All lines below must be repeated exactly, with the pictures omitted.
------
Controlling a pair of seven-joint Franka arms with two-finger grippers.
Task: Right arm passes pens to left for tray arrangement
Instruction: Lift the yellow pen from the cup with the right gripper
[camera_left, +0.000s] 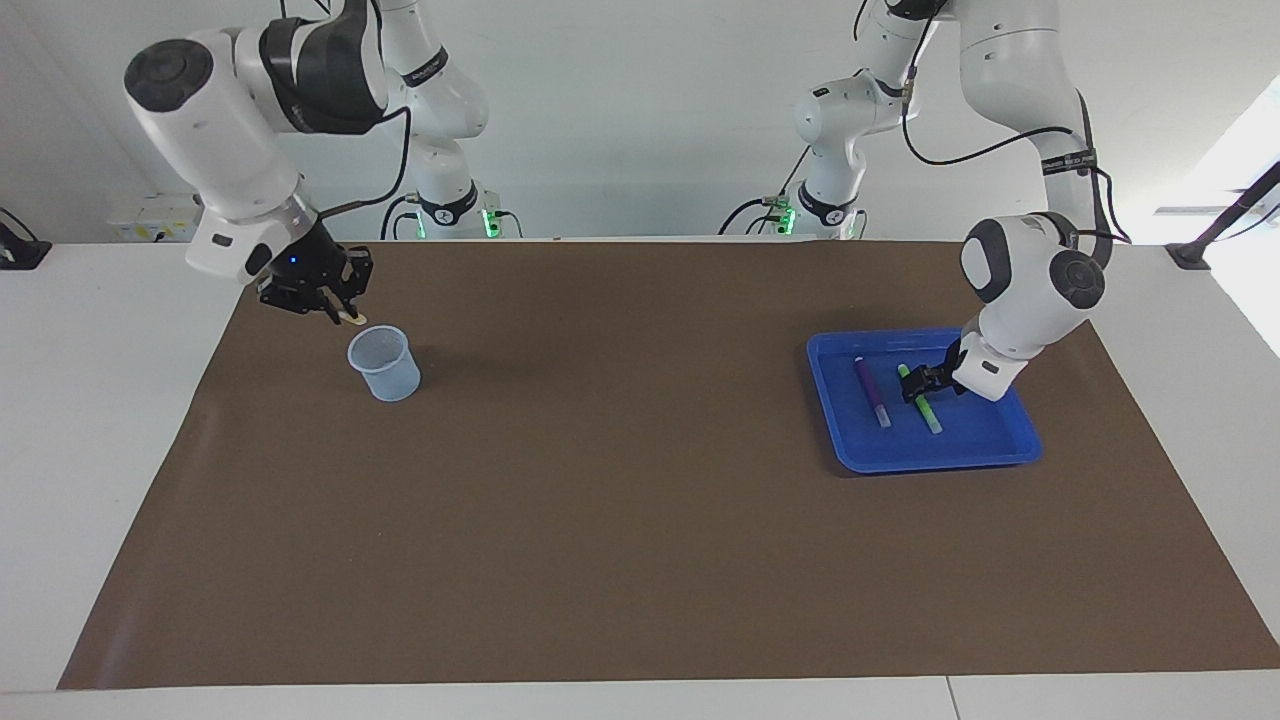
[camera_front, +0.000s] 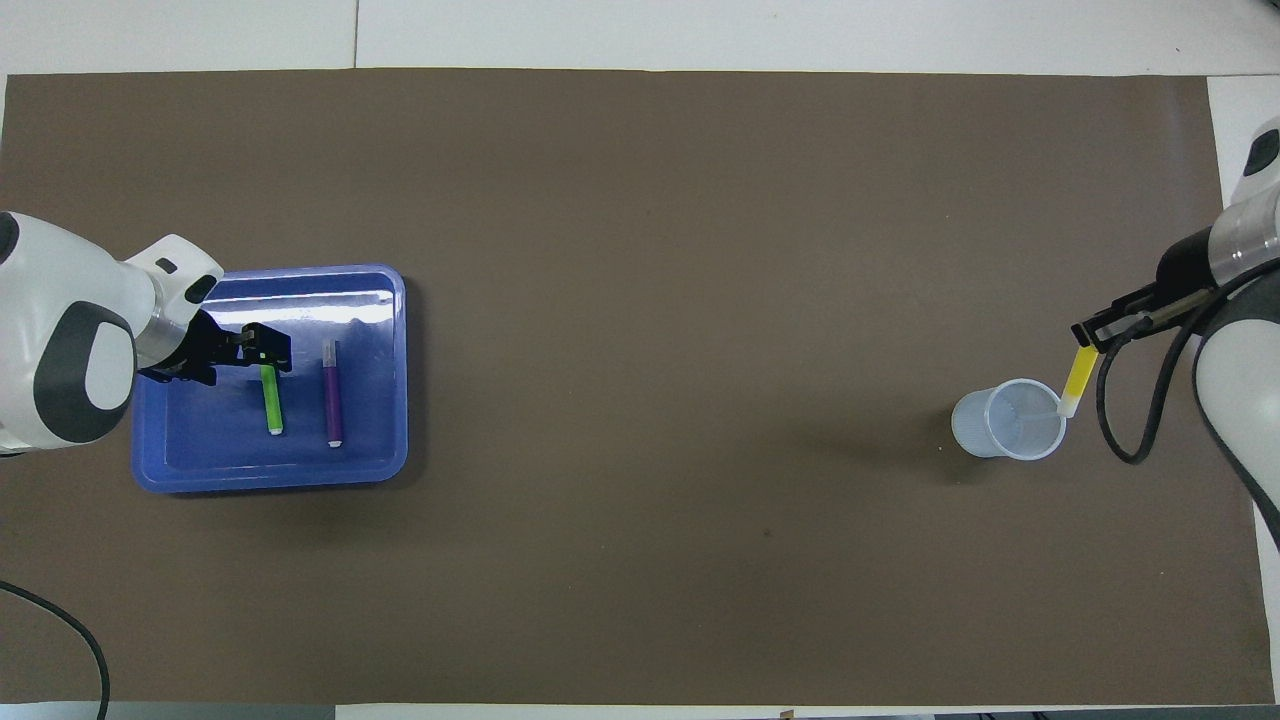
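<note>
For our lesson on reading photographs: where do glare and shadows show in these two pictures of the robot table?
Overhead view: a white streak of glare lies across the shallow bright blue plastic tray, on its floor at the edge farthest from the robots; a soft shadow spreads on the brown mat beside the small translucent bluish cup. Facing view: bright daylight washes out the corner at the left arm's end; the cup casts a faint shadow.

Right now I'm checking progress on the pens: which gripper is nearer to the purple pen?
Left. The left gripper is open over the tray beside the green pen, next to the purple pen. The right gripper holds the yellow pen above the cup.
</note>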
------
→ **Solution**:
Controlling a pair of seven-joint Franka arms with two-finger grippers.
Task: Right arm passes pens to left for tray arrangement
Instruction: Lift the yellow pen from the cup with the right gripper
[camera_left, +0.000s] 
[camera_front, +0.000s] 
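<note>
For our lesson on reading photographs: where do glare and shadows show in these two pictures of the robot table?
Overhead view: a white streak of glare lies across the shallow bright blue plastic tray, on its floor at the edge farthest from the robots; a soft shadow spreads on the brown mat beside the small translucent bluish cup. Facing view: bright daylight washes out the corner at the left arm's end; the cup casts a faint shadow.

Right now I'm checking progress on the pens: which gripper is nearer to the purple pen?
Left. The left gripper is open over the tray beside the green pen, next to the purple pen. The right gripper holds the yellow pen above the cup.
</note>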

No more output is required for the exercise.